- [Collected data entries]
---------------

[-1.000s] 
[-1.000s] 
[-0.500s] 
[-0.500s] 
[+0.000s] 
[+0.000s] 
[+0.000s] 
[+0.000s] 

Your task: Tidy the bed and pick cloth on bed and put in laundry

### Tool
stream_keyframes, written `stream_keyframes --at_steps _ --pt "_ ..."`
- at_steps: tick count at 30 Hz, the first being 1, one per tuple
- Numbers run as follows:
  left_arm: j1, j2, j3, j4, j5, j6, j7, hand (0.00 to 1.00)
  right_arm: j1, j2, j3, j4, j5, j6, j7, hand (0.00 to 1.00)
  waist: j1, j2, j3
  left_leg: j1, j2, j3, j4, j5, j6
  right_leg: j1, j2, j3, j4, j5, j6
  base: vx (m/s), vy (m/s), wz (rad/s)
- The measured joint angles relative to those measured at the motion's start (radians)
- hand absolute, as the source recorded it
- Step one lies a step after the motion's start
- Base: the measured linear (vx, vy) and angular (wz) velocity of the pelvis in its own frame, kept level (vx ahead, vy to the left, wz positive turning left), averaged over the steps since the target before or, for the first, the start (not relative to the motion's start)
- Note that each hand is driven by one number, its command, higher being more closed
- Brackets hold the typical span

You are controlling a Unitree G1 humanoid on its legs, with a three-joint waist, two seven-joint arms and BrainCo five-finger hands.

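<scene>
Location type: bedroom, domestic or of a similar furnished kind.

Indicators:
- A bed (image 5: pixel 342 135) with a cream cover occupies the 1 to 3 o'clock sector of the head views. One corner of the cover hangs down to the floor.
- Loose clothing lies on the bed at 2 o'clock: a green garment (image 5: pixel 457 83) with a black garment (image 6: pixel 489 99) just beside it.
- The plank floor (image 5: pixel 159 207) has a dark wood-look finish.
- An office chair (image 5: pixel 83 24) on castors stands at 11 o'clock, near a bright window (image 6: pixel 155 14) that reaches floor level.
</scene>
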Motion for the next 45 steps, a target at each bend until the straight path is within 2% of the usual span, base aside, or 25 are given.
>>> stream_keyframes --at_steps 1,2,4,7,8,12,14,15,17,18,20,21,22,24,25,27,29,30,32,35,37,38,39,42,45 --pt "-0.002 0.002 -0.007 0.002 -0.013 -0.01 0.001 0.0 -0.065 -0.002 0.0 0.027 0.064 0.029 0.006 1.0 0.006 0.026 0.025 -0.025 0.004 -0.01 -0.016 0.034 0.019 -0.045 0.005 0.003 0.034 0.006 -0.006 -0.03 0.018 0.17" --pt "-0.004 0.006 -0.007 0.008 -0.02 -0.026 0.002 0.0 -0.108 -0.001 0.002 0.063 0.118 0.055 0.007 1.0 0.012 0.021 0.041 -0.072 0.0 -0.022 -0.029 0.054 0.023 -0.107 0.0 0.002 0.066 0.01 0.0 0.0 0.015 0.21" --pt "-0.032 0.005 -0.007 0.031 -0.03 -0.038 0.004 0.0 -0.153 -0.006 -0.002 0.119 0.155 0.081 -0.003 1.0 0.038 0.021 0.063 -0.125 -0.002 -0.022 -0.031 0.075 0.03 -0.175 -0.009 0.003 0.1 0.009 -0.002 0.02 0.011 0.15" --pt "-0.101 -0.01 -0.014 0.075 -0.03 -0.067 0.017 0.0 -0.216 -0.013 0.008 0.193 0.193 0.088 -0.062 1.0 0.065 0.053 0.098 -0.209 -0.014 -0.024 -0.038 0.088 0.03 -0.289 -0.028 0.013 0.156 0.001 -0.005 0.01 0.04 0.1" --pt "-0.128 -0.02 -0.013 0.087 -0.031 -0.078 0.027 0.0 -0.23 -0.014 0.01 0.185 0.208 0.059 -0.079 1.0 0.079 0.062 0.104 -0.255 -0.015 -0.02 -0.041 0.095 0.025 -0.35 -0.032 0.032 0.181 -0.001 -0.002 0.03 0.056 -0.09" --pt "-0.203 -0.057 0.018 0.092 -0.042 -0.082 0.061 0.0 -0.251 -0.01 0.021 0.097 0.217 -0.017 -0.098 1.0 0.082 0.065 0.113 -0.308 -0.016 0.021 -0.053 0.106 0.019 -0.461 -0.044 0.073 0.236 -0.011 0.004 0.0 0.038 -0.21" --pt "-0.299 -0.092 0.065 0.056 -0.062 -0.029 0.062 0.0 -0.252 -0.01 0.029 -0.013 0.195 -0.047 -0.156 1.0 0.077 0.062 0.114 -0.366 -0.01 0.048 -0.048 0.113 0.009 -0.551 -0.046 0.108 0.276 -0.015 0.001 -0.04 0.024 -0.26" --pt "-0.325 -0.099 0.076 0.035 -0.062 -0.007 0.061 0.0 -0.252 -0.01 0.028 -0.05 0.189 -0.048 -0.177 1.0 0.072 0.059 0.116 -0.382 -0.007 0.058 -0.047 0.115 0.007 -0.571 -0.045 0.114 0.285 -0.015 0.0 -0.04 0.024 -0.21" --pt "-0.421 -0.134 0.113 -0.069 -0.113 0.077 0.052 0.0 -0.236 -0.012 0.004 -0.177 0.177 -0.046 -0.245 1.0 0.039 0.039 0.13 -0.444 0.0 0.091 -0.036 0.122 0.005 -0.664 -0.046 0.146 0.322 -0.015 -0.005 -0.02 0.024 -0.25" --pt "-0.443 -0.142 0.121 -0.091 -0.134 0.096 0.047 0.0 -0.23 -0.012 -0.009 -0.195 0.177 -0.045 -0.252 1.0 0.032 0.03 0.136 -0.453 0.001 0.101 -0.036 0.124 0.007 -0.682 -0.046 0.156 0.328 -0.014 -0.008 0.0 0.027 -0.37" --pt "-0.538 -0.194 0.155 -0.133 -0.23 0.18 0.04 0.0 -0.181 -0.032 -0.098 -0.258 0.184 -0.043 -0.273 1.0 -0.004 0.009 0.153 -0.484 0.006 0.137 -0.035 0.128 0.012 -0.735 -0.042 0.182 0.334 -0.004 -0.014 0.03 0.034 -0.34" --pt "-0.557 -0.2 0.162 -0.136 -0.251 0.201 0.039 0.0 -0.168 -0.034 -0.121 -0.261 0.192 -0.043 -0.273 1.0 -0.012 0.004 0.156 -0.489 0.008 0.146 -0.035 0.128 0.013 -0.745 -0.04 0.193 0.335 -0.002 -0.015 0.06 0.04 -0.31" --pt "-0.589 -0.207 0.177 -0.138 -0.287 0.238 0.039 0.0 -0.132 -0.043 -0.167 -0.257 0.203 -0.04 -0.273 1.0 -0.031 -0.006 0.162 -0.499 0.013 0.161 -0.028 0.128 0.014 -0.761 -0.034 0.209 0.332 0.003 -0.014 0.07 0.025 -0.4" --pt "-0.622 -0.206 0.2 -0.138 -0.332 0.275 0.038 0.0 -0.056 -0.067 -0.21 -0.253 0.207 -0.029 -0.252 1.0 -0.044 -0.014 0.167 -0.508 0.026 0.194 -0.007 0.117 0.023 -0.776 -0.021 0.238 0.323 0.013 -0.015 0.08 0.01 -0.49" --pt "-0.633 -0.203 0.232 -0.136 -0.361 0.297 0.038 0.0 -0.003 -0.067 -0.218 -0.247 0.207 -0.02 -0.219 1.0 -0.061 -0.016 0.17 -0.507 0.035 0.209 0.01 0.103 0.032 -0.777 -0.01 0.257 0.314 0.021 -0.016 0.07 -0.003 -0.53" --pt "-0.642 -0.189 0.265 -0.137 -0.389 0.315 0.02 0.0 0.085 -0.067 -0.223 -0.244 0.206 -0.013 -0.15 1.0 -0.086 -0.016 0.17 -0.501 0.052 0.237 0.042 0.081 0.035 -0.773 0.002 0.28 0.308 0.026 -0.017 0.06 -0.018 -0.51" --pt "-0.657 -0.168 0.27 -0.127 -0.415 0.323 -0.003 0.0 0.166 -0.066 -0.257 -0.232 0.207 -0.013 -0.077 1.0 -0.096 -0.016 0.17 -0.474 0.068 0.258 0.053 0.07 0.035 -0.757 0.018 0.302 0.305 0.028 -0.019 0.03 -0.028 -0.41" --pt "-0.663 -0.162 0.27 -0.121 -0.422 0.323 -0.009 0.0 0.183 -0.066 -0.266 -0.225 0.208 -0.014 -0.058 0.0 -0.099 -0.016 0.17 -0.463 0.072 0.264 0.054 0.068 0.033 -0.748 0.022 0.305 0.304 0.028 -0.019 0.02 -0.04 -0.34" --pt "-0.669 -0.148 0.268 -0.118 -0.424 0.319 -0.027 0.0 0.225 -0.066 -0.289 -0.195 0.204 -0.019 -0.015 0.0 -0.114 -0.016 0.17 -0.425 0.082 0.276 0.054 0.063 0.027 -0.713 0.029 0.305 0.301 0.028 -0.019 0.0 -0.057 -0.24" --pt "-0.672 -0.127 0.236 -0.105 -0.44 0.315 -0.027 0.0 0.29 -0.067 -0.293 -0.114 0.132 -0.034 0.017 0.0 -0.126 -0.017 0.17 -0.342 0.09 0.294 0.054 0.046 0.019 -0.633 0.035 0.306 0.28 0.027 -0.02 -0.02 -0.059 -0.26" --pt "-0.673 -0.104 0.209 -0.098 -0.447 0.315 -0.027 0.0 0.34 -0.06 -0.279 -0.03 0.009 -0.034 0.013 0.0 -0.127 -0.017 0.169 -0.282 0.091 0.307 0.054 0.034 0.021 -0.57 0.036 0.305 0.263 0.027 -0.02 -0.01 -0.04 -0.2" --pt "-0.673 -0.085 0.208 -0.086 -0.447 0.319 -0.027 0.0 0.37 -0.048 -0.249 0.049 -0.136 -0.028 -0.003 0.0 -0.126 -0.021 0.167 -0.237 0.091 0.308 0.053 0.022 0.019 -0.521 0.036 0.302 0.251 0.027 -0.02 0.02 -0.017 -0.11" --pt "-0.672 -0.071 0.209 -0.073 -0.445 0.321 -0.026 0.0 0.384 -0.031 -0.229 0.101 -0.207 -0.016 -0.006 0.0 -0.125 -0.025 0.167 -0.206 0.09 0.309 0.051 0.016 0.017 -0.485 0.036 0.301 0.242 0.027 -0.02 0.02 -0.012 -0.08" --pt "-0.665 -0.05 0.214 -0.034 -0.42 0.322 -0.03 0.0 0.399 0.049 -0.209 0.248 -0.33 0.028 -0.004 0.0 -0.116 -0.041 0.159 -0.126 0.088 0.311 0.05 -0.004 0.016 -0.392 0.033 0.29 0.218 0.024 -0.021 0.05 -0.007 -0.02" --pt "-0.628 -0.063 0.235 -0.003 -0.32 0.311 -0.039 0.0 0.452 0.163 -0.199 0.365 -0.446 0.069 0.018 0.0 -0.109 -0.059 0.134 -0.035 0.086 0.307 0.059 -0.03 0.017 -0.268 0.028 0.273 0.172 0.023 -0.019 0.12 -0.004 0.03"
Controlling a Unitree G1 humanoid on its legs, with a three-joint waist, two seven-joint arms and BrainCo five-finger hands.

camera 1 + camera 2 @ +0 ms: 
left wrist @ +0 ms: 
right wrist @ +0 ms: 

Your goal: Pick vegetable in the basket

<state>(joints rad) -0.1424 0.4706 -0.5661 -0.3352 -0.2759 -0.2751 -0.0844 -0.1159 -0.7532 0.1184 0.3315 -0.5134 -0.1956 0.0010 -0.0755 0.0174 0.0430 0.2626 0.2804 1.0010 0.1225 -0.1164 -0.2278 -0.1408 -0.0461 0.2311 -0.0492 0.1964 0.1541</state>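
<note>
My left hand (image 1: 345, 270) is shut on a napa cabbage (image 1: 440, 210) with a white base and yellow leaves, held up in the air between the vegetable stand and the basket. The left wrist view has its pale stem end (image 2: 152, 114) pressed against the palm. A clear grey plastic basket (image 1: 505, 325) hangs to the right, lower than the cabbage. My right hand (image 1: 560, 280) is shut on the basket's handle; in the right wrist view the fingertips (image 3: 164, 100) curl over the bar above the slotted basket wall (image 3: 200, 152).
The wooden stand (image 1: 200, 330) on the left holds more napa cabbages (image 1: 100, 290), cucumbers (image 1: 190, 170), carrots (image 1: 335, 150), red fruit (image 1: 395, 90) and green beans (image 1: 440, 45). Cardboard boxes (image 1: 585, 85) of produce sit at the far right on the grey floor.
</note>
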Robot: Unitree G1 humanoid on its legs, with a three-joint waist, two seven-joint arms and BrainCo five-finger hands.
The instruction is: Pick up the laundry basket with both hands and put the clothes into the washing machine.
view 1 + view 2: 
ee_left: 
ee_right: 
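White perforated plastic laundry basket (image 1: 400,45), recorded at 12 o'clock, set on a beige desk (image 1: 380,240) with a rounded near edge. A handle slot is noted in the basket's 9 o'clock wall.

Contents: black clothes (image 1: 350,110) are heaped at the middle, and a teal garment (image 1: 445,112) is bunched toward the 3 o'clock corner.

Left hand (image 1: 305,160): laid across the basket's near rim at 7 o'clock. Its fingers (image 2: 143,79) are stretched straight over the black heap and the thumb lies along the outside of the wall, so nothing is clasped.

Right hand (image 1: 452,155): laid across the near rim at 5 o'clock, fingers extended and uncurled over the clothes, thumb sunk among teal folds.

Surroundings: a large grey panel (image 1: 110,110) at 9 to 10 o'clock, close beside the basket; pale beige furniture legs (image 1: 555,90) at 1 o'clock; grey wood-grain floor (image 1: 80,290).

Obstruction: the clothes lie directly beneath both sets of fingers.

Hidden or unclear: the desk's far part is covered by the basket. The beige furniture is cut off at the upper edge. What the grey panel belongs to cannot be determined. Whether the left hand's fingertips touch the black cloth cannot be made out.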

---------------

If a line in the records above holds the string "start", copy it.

- [WRITTEN SOLUTION]
- The measured joint angles relative to those measured at the motion's start (radians)
- Step one lies a step after the motion's start
- Base: the measured linear (vx, vy) and angular (wz) velocity of the pelvis in its own frame, kept level (vx ahead, vy to the left, wz positive turning left), averaged over the steps since the target before or, for the first, the start (not relative to the motion's start)

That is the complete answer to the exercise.